Personal information
- Nationality: Filipino
- College / University: De La Salle University (2006–2009)

Coaching information
- Current team: NU Lady Bulldogs
Previous teams coached
| Years | Teams |
| 2016–2017 2019 2019 2020 2020 2023 2025–2026 | Calabarzon (girls) NU–Nazareth School (girls) National Capital Region (girls) Philippines U17 (girls) Philippines U19 (girls) F2 Logistics Cargo Movers NU Lady Bulldogs |

= Regine Diego =

Filipino volleyball coach and player

Regine Diego is a Filipino volleyball coach and former collegiate player. She is the former head coach of the F2 Logistics Cargo Movers of the Premier Volleyball League.

==Playing career==
Diego was a former player for De La Salle University (DLSU) which played in the University Athletic Association of the Philippines (UAAP). She played under the team coached by Ramil de Jesus as a libero. She helped the team win four UAAP volleyball championships. She played for DLSU from 2006 to 2009.

==Coaching career==
After graduating from DLSU, she joined the coaching staff of National University (NU). She was an assistant coach to both the girls' and women's volleyball teams. In 2019 at Season 82, Diego led the Bullpups, the NU–Nazareth School girls' team, to the junior championship as their head coach.

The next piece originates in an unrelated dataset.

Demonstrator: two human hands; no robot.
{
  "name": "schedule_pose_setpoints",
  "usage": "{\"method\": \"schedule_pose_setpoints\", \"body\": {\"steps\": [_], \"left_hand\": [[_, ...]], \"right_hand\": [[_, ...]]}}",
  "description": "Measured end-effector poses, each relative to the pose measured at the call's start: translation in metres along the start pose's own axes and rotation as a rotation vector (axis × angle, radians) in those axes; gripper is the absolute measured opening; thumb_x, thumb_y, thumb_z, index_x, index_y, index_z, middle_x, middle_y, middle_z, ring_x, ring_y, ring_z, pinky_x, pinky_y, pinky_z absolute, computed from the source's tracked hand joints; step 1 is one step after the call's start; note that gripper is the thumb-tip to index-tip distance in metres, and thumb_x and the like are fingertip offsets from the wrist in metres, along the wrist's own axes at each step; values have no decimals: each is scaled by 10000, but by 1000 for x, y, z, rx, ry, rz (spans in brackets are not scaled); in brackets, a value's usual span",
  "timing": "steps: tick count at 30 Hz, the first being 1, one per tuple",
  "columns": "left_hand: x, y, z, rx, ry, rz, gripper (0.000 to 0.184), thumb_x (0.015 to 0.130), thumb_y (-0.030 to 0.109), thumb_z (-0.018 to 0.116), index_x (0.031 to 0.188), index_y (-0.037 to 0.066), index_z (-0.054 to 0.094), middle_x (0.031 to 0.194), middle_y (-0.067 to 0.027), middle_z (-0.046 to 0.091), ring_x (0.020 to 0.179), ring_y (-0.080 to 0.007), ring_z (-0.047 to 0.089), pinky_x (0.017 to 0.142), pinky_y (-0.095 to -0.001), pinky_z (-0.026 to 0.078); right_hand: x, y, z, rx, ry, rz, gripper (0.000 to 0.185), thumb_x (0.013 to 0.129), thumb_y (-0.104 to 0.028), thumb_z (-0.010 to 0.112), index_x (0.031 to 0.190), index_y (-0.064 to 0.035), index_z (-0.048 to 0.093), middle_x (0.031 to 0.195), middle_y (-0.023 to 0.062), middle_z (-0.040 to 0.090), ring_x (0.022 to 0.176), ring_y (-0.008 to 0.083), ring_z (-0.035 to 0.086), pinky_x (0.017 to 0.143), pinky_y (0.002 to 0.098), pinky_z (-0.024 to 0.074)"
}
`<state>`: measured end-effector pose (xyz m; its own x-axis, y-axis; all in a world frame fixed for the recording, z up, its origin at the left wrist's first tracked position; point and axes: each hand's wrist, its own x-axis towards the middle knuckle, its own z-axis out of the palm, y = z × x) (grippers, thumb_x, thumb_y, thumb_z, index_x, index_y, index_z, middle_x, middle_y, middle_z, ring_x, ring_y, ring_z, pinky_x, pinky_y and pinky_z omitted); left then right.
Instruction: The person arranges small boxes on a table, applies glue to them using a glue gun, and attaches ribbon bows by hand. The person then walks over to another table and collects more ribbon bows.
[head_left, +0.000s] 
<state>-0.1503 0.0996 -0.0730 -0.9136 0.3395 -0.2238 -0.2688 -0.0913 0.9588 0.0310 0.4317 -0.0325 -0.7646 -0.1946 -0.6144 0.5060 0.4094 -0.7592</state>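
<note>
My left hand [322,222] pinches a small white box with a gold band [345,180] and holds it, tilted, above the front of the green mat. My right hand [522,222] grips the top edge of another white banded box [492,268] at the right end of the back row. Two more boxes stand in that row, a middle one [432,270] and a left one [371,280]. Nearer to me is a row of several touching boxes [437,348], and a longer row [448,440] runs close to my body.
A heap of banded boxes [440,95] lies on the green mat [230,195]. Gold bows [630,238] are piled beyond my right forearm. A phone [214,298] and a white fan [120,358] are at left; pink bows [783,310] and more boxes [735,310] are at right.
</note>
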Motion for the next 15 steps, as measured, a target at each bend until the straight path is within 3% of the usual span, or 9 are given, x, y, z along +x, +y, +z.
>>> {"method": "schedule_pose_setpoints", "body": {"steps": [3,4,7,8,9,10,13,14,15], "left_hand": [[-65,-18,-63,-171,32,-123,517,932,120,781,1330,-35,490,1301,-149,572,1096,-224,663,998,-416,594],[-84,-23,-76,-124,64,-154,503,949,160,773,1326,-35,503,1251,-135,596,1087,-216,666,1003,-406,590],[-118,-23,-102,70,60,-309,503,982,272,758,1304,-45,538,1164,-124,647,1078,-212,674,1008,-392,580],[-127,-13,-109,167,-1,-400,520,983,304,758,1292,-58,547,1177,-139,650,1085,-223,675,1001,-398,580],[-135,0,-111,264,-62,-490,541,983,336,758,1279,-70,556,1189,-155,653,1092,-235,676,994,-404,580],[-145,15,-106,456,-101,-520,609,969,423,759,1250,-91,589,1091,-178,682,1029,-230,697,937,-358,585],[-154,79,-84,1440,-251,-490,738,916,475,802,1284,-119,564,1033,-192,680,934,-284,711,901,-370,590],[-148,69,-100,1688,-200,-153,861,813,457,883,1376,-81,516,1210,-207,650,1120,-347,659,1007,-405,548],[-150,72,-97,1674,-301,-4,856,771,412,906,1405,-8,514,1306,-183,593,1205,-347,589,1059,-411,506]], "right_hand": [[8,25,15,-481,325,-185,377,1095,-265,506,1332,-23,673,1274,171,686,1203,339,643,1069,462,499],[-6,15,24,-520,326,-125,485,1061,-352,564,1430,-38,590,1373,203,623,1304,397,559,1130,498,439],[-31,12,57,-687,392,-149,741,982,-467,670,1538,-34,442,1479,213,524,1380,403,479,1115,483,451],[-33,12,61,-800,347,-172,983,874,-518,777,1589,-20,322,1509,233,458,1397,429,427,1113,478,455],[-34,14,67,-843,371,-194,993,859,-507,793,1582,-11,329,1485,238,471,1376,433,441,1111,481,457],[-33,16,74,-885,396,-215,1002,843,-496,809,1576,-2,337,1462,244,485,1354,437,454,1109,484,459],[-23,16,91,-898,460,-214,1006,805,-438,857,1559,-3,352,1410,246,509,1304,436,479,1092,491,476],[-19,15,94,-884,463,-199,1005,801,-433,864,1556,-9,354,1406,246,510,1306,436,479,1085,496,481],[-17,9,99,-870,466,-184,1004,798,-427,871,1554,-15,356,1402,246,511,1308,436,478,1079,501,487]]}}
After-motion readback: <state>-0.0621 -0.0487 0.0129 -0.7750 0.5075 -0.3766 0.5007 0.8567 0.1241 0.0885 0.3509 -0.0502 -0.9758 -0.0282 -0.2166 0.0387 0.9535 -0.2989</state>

Diego has also coached the Calabarzon girls' team in the Palarong Pambansa. She helped the team, represented by De La Salle Lipa's high school team, win the 2017 girls' volleyball title. In the 2019 edition, as coach of the NU–Nazareth School, helped National Capital Region (NCR) secured the title against Western Visayas.

She resigned as coach of NU–Nazareth School in 2020. She was named as coach of the under-17 and under-19 Philippine girls' national team under the Larong Volleyball sa Pilipinas in 2020.

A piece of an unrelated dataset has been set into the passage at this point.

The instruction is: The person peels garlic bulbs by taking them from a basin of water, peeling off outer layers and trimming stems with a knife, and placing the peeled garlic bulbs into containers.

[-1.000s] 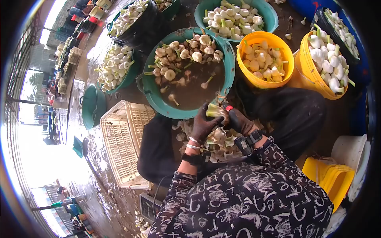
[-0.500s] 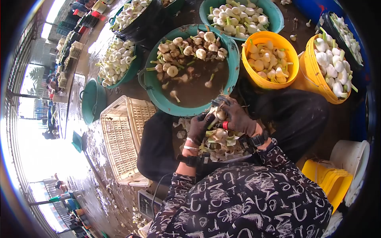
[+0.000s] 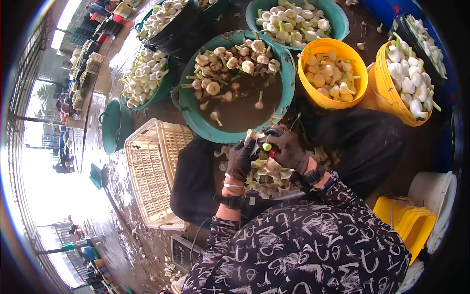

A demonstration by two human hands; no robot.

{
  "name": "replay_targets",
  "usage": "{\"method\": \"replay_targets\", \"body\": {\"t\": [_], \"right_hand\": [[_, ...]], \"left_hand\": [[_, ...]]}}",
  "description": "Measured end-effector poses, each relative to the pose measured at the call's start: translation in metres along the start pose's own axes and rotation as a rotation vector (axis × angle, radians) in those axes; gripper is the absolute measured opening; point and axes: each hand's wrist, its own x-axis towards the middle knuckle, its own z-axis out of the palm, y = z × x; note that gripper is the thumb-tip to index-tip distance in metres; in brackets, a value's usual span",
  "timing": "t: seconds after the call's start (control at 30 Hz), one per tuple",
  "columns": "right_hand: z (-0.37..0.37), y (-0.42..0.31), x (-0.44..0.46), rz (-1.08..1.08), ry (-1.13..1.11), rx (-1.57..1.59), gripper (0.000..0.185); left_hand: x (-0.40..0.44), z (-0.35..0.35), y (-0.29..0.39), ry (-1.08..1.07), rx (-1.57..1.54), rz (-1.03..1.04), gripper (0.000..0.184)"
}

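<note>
My right hand (image 3: pixel 288 149), in a dark glove, is closed around a garlic bulb whose pale green cut stem (image 3: pixel 267 146) pokes out toward my left hand. The bulb itself is mostly hidden by the fingers. My left hand (image 3: pixel 240 158), also gloved, pinches a pale strip of garlic skin (image 3: pixel 253 135) just beside the stem. Both hands are above a heap of peeled-off garlic skins (image 3: pixel 268 176) between my legs. Just beyond them stands a green tub (image 3: pixel 188 115) of muddy water with unpeeled garlic bulbs (image 3: pixel 213 88) in it.
Peeled garlic fills a yellow bucket (image 3: pixel 360 90) at the right, another yellow bucket (image 3: pixel 379 93) beside it, and a green basin (image 3: pixel 345 32) behind. A cream plastic crate (image 3: pixel 152 186) lies left of my leg. Stacked yellow containers (image 3: pixel 401 220) sit at my right.
My hands have moved slightly apart. The bulb has turned in my right hand so its stem end shows, and a strip of skin has come up at my left fingers.
</note>
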Motion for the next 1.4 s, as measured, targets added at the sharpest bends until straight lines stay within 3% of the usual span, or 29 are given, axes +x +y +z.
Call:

Diego is the first ever female head coach of a Premier Volleyball League (PVL) team. In January 2023, Diego was appointed as full-time head coach of the F2 Logistics Cargo Movers replacing interim coach Benson Bocboc who mentored the team in lieu of Ramil de Jesus. She led F2 in the 2023 All-Filipino Conference, where it finished with a bronze medal, its strongest showing in the PVL. Diego was the Cargo Movers' last coach before it was disbanded in December 2023.

In September 2025, Diego was appointed as full-time head coach of the NU Lady Bulldogs replacing Sherwin Meneses.